Updated: Aug 25, 2020

Since coronavirus is in the business of separating people, I thought i'd share my experiences with long distance friendships that may relate to this global situation.

You'll be surprised but sometimes you'll live in the same city as your friends but feel like it's a long distance relationship.

At 16 years old, my family moved to Buenos Aires, Argentina for 2 years and my friends went from being 4 stops away on the train, to being 14 hours away on a plane. Suddenly, things changed and my first instinct was to work hard to keep in the loop of what was happening at home in London.

Honestly, the advice from the school guidance counsellor, that 'it's harder for the Argentine students to be friends with you, because they have to deal with people constantly leaving' didn't help either. It made me clutch onto the idea that I had to make it work with my friends from London.

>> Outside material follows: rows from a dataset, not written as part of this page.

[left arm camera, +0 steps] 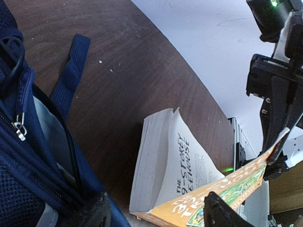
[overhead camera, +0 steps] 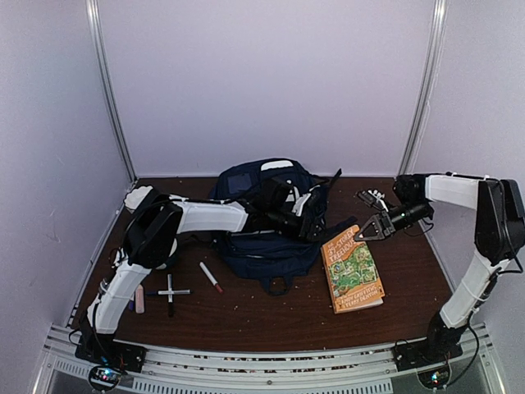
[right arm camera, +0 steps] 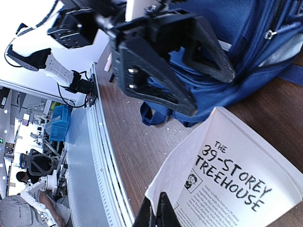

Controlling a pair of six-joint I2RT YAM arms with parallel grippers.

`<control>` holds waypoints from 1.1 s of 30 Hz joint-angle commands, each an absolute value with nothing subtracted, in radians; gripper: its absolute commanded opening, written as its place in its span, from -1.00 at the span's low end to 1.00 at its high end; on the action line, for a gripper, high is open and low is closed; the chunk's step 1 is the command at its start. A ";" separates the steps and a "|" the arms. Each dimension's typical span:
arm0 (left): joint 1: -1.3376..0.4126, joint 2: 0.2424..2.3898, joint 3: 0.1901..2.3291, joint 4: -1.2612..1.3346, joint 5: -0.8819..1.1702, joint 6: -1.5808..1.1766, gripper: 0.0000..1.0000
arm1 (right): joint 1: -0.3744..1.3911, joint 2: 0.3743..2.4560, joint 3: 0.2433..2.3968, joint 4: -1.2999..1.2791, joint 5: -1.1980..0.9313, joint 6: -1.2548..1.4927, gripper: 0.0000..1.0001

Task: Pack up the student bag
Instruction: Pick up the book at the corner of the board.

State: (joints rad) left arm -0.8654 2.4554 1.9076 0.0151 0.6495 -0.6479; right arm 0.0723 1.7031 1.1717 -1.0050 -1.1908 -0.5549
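The navy student bag (overhead camera: 261,222) lies in the middle of the table with its zip open, showing grey lining (left arm camera: 47,127). To its right lies an orange paperback book (overhead camera: 353,269). My right gripper (right arm camera: 156,215) is shut on the corner of the book's front cover (left arm camera: 236,187) and holds it raised, baring the title page (right arm camera: 236,184). My left gripper (overhead camera: 310,220) reaches over the bag and hangs open at its right edge, facing the book; nothing is between its fingers (left arm camera: 222,213). The right wrist view shows the left gripper (right arm camera: 213,92) in front of the bag (right arm camera: 246,28).
Near the left arm lie a red-capped marker (overhead camera: 211,277), two crossed black pens (overhead camera: 169,293) and a pink eraser (overhead camera: 139,299). A small dark clump of items (overhead camera: 371,197) sits behind the right gripper. White walls enclose the table; a metal rail (overhead camera: 271,365) runs along the near edge.
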 commanded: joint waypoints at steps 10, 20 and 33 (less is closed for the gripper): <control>-0.828 2.453 1.795 0.281 0.751 -0.801 0.46 | 0.071 1.666 1.290 -1.074 -1.299 -0.604 -1.00; -0.834 2.566 1.915 0.372 0.878 -0.918 0.46 | 0.063 1.680 1.267 -0.979 -1.271 -0.534 -1.00; -0.850 2.646 2.040 0.419 0.927 -0.972 0.04 | 0.011 1.715 1.169 -0.759 -1.042 -0.320 -0.98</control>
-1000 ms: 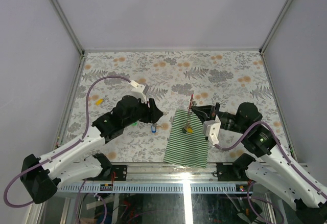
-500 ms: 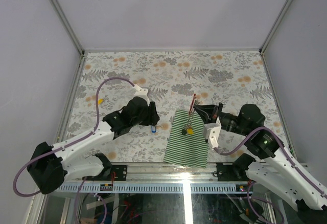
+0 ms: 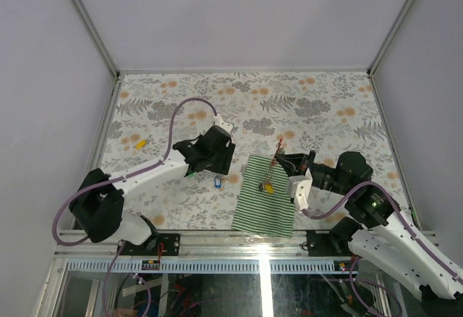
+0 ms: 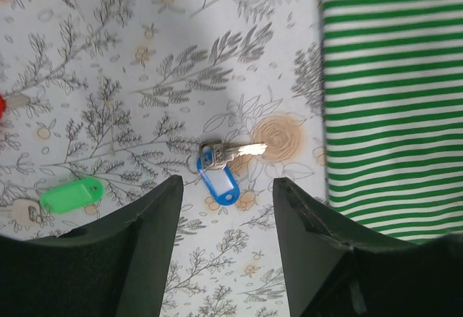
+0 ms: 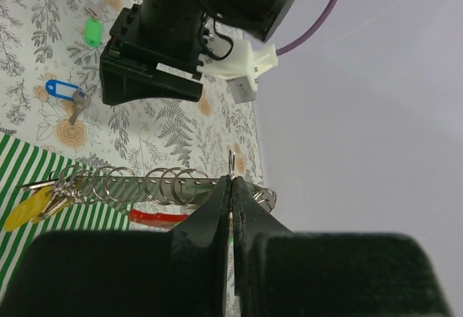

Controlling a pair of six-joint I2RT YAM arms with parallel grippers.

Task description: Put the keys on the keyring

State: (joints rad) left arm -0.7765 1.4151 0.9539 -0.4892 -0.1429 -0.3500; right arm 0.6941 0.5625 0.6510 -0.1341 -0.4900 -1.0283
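Observation:
The keyring [image 5: 145, 185], a grey strip strung with several wire rings and a red clip [image 5: 159, 218], hangs above the striped cloth. My right gripper [image 5: 231, 187] is shut on one of its rings; a yellow-tagged key [image 5: 27, 208] hangs at its far end. In the top view the keyring [image 3: 273, 165] slants down from the right gripper [image 3: 283, 159]. A blue-tagged key [image 4: 217, 176] lies on the table just ahead of my open left gripper [image 4: 228, 183], nothing between the fingers. From above, the left gripper [image 3: 217, 159] hovers just behind the blue key [image 3: 218, 181].
A green tag [image 4: 71, 194] lies left of the blue key, and a red tag [image 4: 1, 103] shows at the left edge. Another yellow tag [image 3: 141, 143] lies far left. The green-and-white striped cloth [image 3: 264, 197] covers the near middle of the floral table [image 3: 325, 107].
My left arm has swung right and forward, bringing its gripper over the blue-tagged key. The right gripper with the keyring has shifted slightly right and stays shut.

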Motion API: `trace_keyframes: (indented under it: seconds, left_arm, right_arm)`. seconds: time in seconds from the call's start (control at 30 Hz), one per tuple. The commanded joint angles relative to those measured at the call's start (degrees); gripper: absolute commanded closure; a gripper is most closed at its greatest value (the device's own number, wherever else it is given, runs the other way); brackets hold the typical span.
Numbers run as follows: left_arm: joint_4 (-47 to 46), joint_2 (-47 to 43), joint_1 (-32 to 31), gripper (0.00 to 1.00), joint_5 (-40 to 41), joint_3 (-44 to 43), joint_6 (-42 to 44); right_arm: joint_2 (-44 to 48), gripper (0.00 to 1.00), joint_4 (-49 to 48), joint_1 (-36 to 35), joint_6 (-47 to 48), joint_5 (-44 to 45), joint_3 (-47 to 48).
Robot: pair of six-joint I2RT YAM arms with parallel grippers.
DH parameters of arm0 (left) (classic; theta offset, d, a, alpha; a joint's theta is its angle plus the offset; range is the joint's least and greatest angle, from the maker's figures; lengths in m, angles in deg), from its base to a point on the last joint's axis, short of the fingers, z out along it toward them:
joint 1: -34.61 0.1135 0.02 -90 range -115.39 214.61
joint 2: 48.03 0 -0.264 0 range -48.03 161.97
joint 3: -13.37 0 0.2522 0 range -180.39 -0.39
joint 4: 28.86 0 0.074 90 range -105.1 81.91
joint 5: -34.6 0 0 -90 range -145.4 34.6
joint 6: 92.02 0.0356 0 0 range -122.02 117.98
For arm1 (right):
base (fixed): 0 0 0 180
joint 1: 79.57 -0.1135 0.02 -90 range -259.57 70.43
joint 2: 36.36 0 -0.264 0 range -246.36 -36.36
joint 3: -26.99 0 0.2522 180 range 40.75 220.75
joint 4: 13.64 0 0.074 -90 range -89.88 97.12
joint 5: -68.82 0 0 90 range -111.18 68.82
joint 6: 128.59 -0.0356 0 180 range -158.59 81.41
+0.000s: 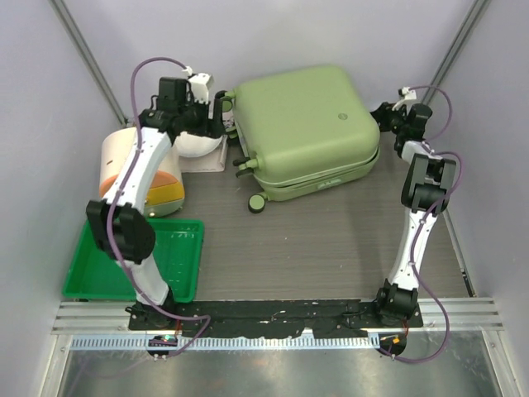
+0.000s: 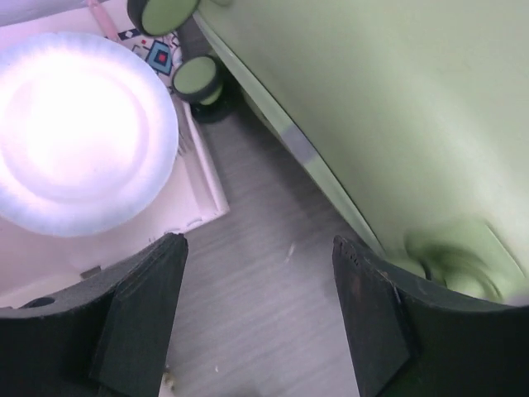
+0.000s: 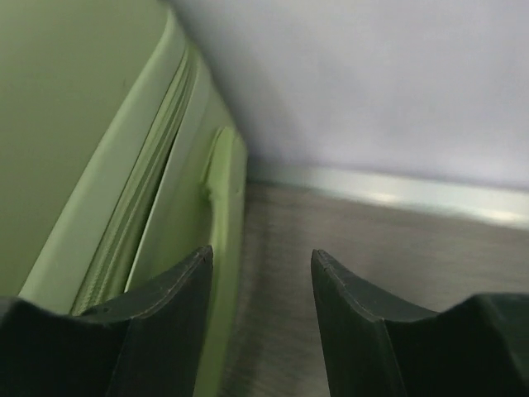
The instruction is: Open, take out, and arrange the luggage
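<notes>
The luggage (image 1: 306, 124) lies flat and closed at the far middle of the table (image 1: 331, 248), with its wheels toward the left arm. The left gripper (image 2: 258, 248) is released, with its jaws wide apart above bare table between the luggage shell and a white round dish (image 2: 83, 149), and it grasps nothing. The right gripper (image 3: 262, 256) is parted and empty too, just beside the right edge of the luggage.

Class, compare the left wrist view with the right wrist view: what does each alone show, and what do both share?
Left wrist only: a round white dish and two dark-rimmed green wheels. Right wrist only: a pale green side handle and a pale wall. Both: the large pale green hard-shell suitcase and the grey wood-grain table.
</notes>
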Motion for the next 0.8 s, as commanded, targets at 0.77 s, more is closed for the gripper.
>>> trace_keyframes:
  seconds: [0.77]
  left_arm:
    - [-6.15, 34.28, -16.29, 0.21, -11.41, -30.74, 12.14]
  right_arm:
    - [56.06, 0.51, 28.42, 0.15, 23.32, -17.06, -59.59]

But after my first visit home since the move, my friendships had fallen into two groups; the ones who would Skype and text me regularly or the ones who wanted to meet up only when I was back in the city and it was convenient.

After my experience in Argentina, in the back of my mind I always considered which group my friendships would fall into. But sometimes this meant I didn't put in the effort, especially when the distance or time changed the relationship.

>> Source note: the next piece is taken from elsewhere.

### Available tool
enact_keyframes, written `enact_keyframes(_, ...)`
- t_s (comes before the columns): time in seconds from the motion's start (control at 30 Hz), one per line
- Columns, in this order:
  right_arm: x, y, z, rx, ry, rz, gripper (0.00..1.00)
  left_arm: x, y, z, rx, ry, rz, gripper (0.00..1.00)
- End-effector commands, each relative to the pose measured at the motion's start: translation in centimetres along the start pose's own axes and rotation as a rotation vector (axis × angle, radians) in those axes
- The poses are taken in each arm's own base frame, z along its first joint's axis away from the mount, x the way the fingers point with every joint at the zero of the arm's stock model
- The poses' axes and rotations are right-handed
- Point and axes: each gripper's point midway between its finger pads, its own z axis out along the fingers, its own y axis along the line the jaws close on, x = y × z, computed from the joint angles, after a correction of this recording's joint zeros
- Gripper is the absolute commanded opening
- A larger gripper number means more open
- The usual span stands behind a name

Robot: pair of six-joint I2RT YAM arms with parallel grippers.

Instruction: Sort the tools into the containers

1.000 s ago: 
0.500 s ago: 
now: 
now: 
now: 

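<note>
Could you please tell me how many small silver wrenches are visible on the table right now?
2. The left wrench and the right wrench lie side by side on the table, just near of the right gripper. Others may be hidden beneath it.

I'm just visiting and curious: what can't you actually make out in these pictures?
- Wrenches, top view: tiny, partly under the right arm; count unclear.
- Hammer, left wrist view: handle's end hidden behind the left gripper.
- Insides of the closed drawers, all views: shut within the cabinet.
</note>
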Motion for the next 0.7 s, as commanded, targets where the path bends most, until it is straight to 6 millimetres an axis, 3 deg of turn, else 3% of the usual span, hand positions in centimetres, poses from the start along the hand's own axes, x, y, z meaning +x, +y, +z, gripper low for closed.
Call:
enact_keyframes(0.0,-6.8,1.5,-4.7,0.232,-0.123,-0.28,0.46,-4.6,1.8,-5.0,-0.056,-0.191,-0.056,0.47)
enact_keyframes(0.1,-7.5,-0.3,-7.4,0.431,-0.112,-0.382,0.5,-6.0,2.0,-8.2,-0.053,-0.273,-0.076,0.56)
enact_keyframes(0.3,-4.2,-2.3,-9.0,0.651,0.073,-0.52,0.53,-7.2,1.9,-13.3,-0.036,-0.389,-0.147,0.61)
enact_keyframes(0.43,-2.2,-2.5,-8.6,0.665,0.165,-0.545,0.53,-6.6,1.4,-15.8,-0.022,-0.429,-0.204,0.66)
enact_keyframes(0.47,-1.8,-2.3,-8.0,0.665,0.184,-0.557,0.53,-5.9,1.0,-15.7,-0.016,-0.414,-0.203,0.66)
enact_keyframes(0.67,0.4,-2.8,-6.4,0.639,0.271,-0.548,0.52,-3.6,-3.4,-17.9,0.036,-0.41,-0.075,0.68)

So I've broken down 5 things that have stuck with me, even after almost 10 years since that first move to Argentina.

1. Solitude isn't the enemy, it can be therapeutic.

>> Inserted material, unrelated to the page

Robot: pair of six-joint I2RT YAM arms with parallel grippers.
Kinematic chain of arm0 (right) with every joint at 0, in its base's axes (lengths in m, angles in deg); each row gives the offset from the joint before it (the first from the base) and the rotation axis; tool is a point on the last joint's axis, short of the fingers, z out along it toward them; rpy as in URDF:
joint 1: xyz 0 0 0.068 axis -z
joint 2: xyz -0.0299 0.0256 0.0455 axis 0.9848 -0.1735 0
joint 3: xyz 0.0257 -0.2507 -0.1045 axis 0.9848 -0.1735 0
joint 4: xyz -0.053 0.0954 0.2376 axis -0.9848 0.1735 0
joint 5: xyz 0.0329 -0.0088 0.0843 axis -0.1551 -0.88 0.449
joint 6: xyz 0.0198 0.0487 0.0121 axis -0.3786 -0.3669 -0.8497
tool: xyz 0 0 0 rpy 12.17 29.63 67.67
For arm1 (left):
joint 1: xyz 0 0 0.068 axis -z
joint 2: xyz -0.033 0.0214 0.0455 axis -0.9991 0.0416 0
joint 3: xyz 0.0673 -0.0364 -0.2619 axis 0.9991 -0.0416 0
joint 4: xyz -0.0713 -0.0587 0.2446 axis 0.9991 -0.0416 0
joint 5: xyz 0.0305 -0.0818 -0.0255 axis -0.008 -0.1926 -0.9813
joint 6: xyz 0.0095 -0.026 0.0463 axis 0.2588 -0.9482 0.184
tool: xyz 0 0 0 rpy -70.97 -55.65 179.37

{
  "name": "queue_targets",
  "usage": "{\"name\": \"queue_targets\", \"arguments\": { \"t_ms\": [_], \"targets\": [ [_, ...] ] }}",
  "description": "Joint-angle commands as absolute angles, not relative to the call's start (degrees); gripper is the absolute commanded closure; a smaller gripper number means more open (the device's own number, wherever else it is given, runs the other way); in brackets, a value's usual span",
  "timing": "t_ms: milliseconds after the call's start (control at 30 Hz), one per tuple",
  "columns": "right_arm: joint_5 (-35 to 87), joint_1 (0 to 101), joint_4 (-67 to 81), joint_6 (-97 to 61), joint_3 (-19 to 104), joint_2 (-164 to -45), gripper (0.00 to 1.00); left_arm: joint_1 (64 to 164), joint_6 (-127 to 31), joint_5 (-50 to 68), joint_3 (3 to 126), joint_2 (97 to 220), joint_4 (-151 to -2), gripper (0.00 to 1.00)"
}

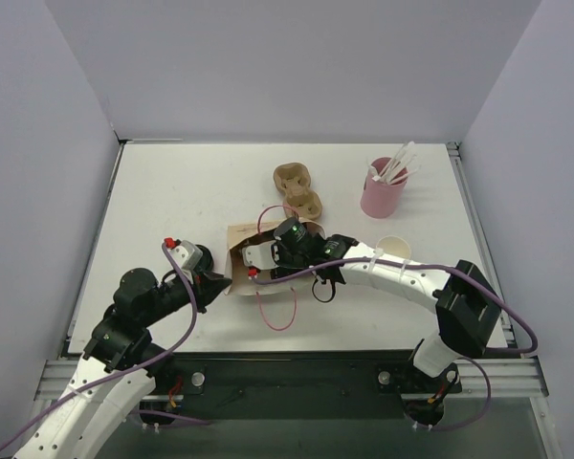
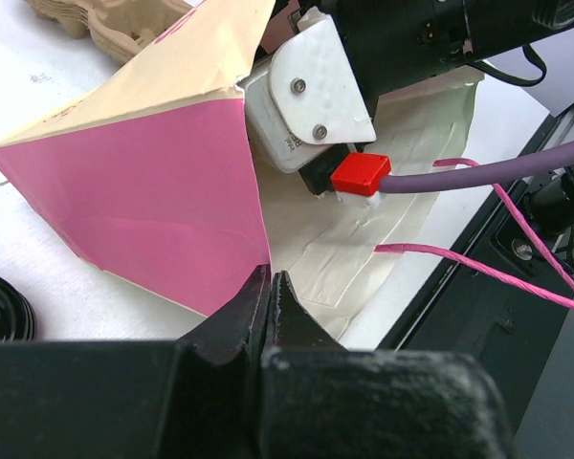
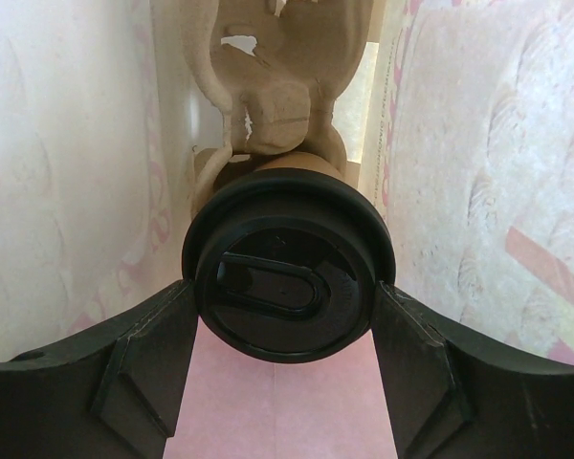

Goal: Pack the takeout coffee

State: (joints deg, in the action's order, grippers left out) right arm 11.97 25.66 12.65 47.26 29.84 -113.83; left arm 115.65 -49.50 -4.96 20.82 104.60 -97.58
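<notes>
A black-lidded takeout coffee cup sits gripped between the right gripper's two dark fingers inside the paper bag, which lies on its side at the middle of the white table. Only a sliver of kraft wall shows above the lid's glossy round rim; the raised marks on the lid are too blurred to read. The bag is matte tan paper with a flat pink panel and pale creased lining, and no lettering can be made out on it. The left gripper is pinched tight on the bag's near-left lip. Twisted pink cord handles trail toward the near edge. A second cup, open and white inside, stands to the right, partly cut off by the right arm. A moulded-pulp tray lies just beyond the bag. A pink cup of white sticks stands far right. A loose black lid is cropped by the left wrist view.
</notes>
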Motion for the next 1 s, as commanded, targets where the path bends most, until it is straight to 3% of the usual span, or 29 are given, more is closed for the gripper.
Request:
{"name": "queue_targets", "arguments": {
  "t_ms": [0,233,967],
  "targets": [
    [11.4,26.5,13.2,44.6,31.6,-114.1,0.6,115.7,-49.6,-5.2,21.6,104.4,-94.7,1.0],
    [12.1,26.2,17.6,42.9,38.1,-112.1,0.61,115.7,-49.5,-5.2,21.2,104.0,-94.3,1.0],
    [20.5,22.1,21.1,39.2,36.9,-107.1,0.62,115.7,-48.8,-8.2,21.2,105.0,-93.5,1.0]
  ]
}}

Firstly before thinking of being there for others, you must be there for yourself.

Whether it is because of the coronavirus quarantine, or taking a chance to live abroad, or moving a little further away in the same country, you will face solitude.

But don't fear it and fill it with just anything, use it to learn about what you actually like without anyone's influence.

2. Keep doing what you like to do together, or at least make the effort.

Honestly, there are so many things you can do together using technology. Watch a movie together, cook, eat and drink together, workout together, or start a new hobby together.

You can even send voice notes everyday to each other.

It seems simple, but remembering to keep doing what you like to do can be clouded by just trying to make time for it.

Always be honest of how you feel, you may not always want to do something just because it's available to you virtually.

3. Remember you have a life, they have a life, everybody is going through things.

I know, I know, we often have our phone in our hands, so we assume we should get an instant response. But sometimes we open a message, read it and then do something else and forget to come back to it until later.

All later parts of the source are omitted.